I hope you’re already practicing some of them, and that they inspire your own extended list of routines that can enforce a supportive, realistic relationship between you and your body (of writing).
- Meditate: Before you dive into the cerebral world of your document, get in touch with your body. Ultimately, you’ll find that your connection with the latter, directly strengthens your connection with the former. Meditation is a practice in observation. As you observe each passing sensation without reacting or adjusting, you exercise your ability to observe also the details of your memory and imagination. Trace a breathe like you’d trace a thought in a detailed description. This ability to find stillness and focus in our bodies and minds, before we write, can serve us in the drafting process when we need to zoom in and focus on the details of our writing. But it also strengthens the ability to let go. Meditation trains the mind to acknowledge, detach and move on; this will help us when we’ve done our best with a sentence, a section, a whole article, and need to move forward to the next project. Lastly, meditating helps annex our body back into our sense of self. Pursuing a highly cerebral, intellectual career like writing, the body can feel beside the point; my experience has proven that how I treat my body is inextricable from how I perform at the computer.

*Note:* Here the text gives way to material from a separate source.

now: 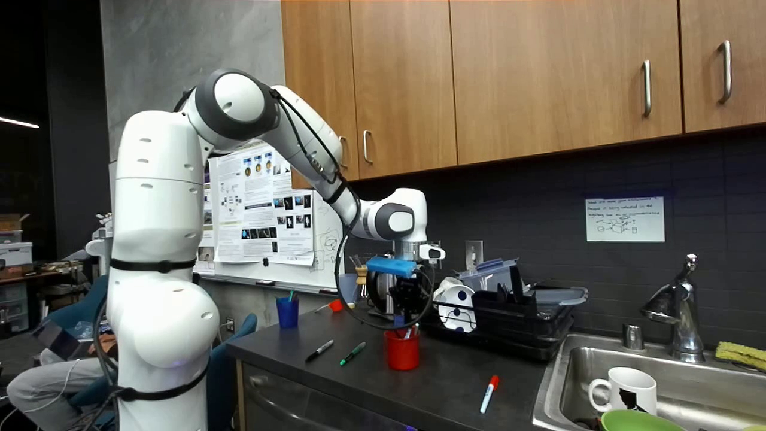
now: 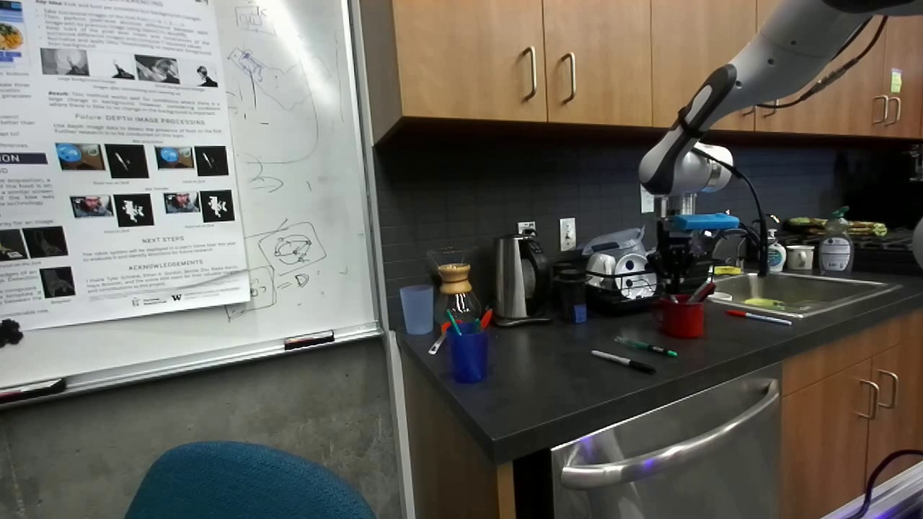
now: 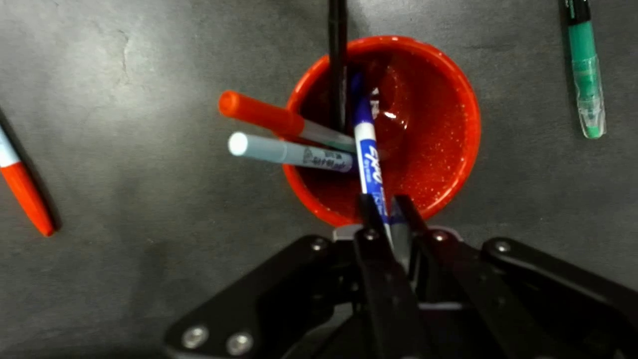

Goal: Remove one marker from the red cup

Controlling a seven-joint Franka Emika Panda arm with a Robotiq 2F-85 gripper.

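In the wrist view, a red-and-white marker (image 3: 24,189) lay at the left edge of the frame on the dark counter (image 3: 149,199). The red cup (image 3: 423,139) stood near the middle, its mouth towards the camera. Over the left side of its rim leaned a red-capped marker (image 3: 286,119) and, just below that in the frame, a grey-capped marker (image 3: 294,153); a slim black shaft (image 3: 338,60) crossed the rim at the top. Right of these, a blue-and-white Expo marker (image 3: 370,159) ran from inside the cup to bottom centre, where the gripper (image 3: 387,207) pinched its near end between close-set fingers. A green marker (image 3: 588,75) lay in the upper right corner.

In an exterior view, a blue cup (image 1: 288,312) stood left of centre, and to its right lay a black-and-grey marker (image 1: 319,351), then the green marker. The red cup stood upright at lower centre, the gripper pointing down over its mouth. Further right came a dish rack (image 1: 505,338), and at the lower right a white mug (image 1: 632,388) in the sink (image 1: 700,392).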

- Free-write. “Listen to how the mind moves. It’s not about being good; Grab first thoughts; Listen deeply,” says Natalie Goldberg in her book, Writing Down the Bones. Free-writing is meditating on paper. Write down the first thing that comes to your mind, quickly, messily, without self-correcting. Then move on to the next thought — no stopping, no second guessing. When you let the movements of your imagination move your hand, your critical voice will have a lot harder of a time tripping you up. Most importantly, free-writing helps us redefine success. It continually proves to my perfectionism that the value of writing is sometimes simply in the act of writing (not in being perfectly said, or publicly applauded)!
- Put your negativity on the page. Rather than keeping negative thoughts inside, stage directing your movements from behind the curtain of your frowning face, write them down for your better self to see; embarrass them in the white light of your journal page. See how ridiculous their broken record barking can be? Getting our inner demons out on paper, and seeing how fearful they truly are is one way to quit fearing them yourself, and disarm their power over you. When you’re done, place them and this journal entry to the side. Fear is a natural bystander, but it doesn’t need to hold the pen.

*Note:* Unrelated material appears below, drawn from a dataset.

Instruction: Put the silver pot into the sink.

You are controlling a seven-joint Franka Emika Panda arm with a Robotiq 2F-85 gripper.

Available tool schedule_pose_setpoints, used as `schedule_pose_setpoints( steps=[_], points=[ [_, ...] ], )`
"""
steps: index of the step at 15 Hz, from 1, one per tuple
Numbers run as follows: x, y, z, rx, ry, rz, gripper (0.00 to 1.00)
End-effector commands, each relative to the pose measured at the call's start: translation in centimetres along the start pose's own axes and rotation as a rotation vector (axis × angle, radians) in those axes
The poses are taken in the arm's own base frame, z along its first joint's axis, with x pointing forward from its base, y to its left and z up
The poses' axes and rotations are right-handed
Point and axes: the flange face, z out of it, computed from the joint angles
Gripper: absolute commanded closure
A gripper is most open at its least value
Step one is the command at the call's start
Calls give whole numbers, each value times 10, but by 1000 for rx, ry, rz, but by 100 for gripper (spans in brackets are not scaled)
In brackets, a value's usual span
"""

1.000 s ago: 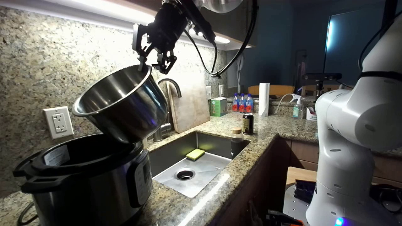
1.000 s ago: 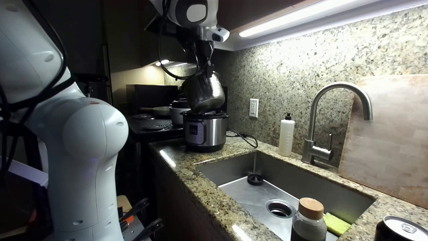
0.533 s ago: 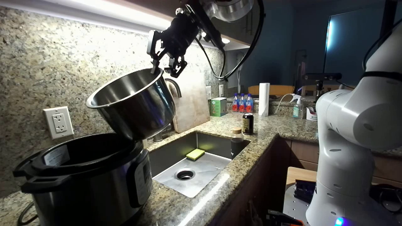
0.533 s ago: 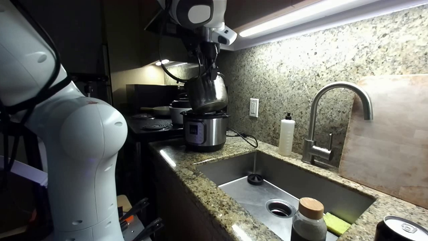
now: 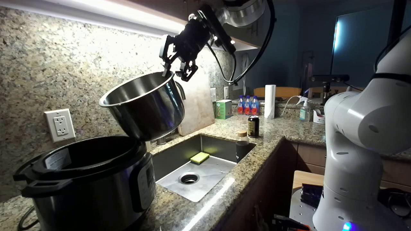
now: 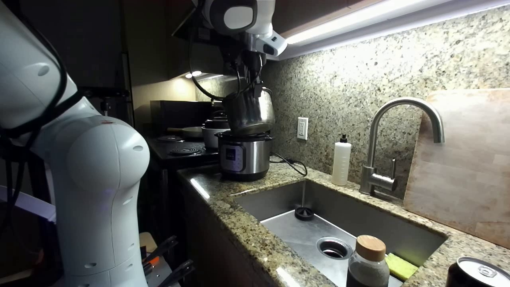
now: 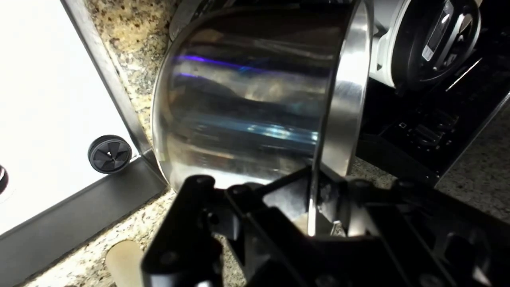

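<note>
So the silver pot (image 5: 146, 110) is up in the air, right over the sink-side edge of the electric cooker (image 5: 93, 199). It's tipped pretty hard: the gripped side of the rim is high, the opposite side low. In both exterior views its bottom overlaps the cooker's top edge, and honestly I can't tell if they touch.

The gripper (image 5: 171, 73) is clamped on the pot's rim, and in the wrist view you see that rim running right between the two fingers. The white arm (image 5: 356, 134) reaches over the counter (image 5: 277, 126).

Next along is the sink (image 5: 212, 171). There's a yellow-green sponge (image 5: 199, 158) in it, plus a black drain piece (image 6: 304, 213) in a corner on the cooker side. A bottle with a wooden cap (image 6: 370, 248) stands at the far end, its foot hidden by the counter edge.

Behind the sink you've got a white squeeze bottle (image 6: 341, 163), the faucet (image 6: 373, 143) and a big board (image 6: 462, 163) propped up. Farther along: a black can (image 5: 253, 126), a green box (image 5: 221, 109), three FIJI bottles (image 5: 247, 106) and a white paper roll (image 5: 269, 102). Past the cooker, the other way, a white pot (image 6: 213, 137) sits on the stove (image 6: 186, 152).
</note>
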Motion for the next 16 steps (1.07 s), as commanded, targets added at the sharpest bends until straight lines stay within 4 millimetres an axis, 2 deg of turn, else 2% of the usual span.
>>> schedule_pose_setpoints(
  steps=[1,8,16],
  points=[
    [-3,9,-9,30,12,-3,99],
    [1,30,-11,15,18,19,97],
    [4,71,-24,8,34,87,98]
  ],
)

- Move your body: When I’m being hard on myself during a writing session, I’ll stop drinking water, hold my pee, skip lunch, sit in the same position for three hours. We think we’re being disciplined and focused; but really, we are shutting out our body, and denying its place in the process of creativity. But the more “stuck” our body gets, the less free our mind is to move around in the realm of ideas. Get up and go on a walk, do five minutes of yoga. If you have a dog, let their instinct to move guide you back to your own body.
- Don’t overstay your welcome during a writing session. You know when you’ve pushed beyond the boundary of productivity, just like you know when you’ve over-stressed your body. There comes a point when effort becomes injurious. Make writing, like exercise, a positive experience by respecting your daily limits. Also, accept the fact that these limits are a moving target. “Every day is different. What body do you have today?” — Says your local yoga instructor. Same goes for writing; some days you’ll be able to sit for three hours as if on a cloud. Others, you’ll need to lead yourself from the start and end of a single hour with a leash and a bag of high-value treats. Whatever the case today, acknowledge it, and respect it.

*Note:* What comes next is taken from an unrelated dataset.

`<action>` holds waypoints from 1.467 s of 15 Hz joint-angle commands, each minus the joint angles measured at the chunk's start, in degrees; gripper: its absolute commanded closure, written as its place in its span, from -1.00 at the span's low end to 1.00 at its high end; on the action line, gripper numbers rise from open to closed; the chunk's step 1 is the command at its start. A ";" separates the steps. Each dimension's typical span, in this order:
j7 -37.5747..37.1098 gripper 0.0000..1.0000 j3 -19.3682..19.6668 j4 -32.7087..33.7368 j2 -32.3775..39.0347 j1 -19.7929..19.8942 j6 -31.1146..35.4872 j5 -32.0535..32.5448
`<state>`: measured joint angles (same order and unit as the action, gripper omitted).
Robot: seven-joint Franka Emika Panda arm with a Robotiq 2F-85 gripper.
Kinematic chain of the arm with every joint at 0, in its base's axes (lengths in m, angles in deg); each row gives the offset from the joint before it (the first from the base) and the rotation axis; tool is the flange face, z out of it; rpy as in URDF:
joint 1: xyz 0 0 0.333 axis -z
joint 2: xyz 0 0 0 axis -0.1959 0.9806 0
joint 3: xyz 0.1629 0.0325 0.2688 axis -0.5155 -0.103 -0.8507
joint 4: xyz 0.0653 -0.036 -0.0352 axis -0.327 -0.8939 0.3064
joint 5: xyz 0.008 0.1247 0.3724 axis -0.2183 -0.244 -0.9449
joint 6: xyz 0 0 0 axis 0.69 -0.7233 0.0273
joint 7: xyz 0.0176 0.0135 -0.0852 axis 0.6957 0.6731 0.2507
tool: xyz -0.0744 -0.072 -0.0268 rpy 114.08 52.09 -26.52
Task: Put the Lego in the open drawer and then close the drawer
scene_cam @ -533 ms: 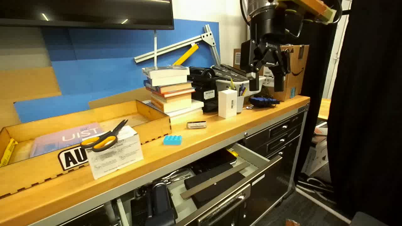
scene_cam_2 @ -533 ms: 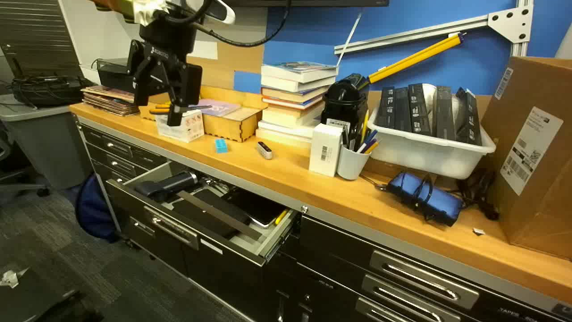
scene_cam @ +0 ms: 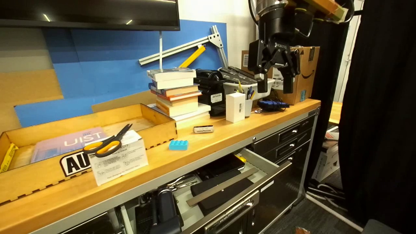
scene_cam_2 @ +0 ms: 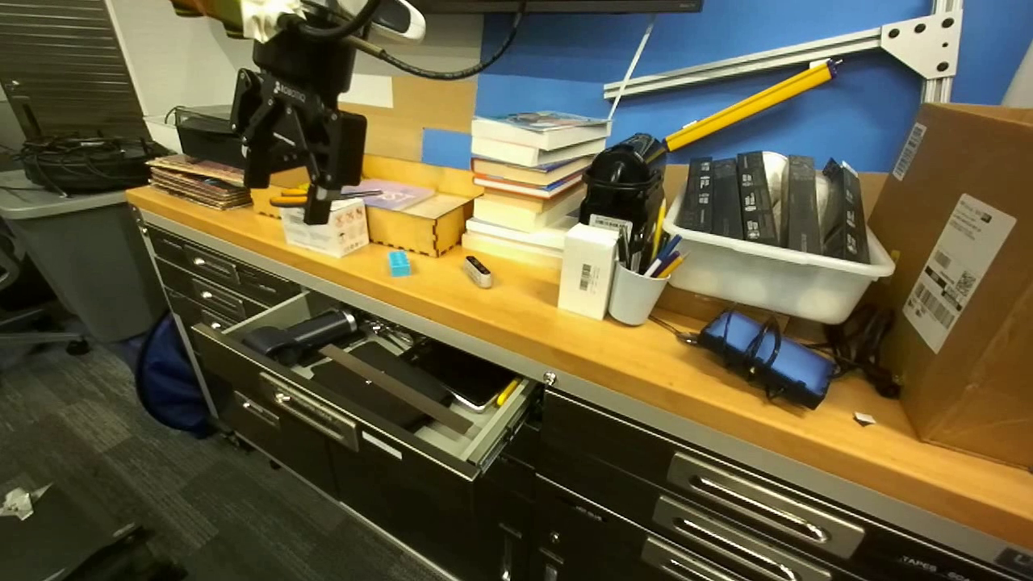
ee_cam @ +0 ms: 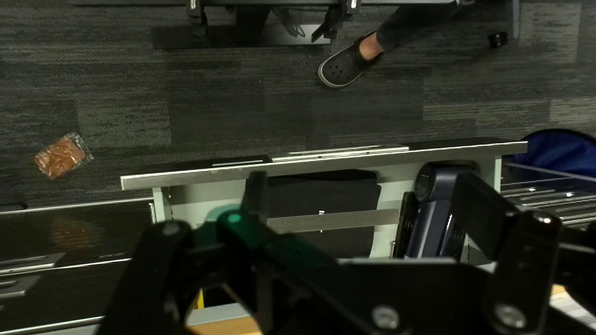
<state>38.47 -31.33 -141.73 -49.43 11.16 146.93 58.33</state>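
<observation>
From my station I read the black two-fingered Robotiq gripper (scene_cam: 275,85) as released: in both exterior views its black fingers (scene_cam: 262,85) stand spread, tips down, a clear gap between them. It hangs well above the pale wooden worktop (scene_cam: 221,131), well apart from the target. In the wrist view, with the gripper blurred in the foreground, I look down onto the black-fronted, metal-rimmed drawer (ee_cam: 205,177), which is pulled out. Contents noted: a flat grey metal strip (ee_cam: 335,220) lying across a flat black rectangular case (ee_cam: 321,195), and beside them a bulky dark-navy tool (ee_cam: 430,228). Target: the tiny bright-cyan plastic Lego brick (scene_cam_2: 399,263) rests studs up on the worktop, outside the drawer, between a white printed cardboard box (scene_cam: 122,161) and a small white-and-black oblong device (scene_cam: 203,129), apart from both. Scissors with orange-and-black handles (scene_cam: 115,138) lie on that box; a shallow plywood tray (scene_cam: 162,133) sits behind it. Farther along I record a stack of thick books (scene_cam: 177,97), an upright white carton (scene_cam: 235,109) and a large brown cardboard box (scene_cam_2: 989,331). On the dark carpet (ee_cam: 233,116): a foot in a black clog (ee_cam: 342,67) and an orange-brown wrapped packet (ee_cam: 63,156).
</observation>
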 commanded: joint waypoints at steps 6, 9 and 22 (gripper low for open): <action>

If you’ve read this far, you’re probably a writer. And, if you’re a writer, you probably have a body. So write responsibly and handle your body with a poet’s touch. Speaking of which, I have one last recommendation:
6. Read Poetry. Incorporating poetry back into my writing life has helped balance an analytical, critical approach to writing — easy prey for my critical voice — with a sacred, sensual stillness. In poetry, each idea is embodied by a sound, shape, a form. The five senses guide the arch of my “sense-making.” In this way, poetry re-roots language-making in our own physical beings. It can remind us to treat both our words and our flesh as sacred points of contact with the world.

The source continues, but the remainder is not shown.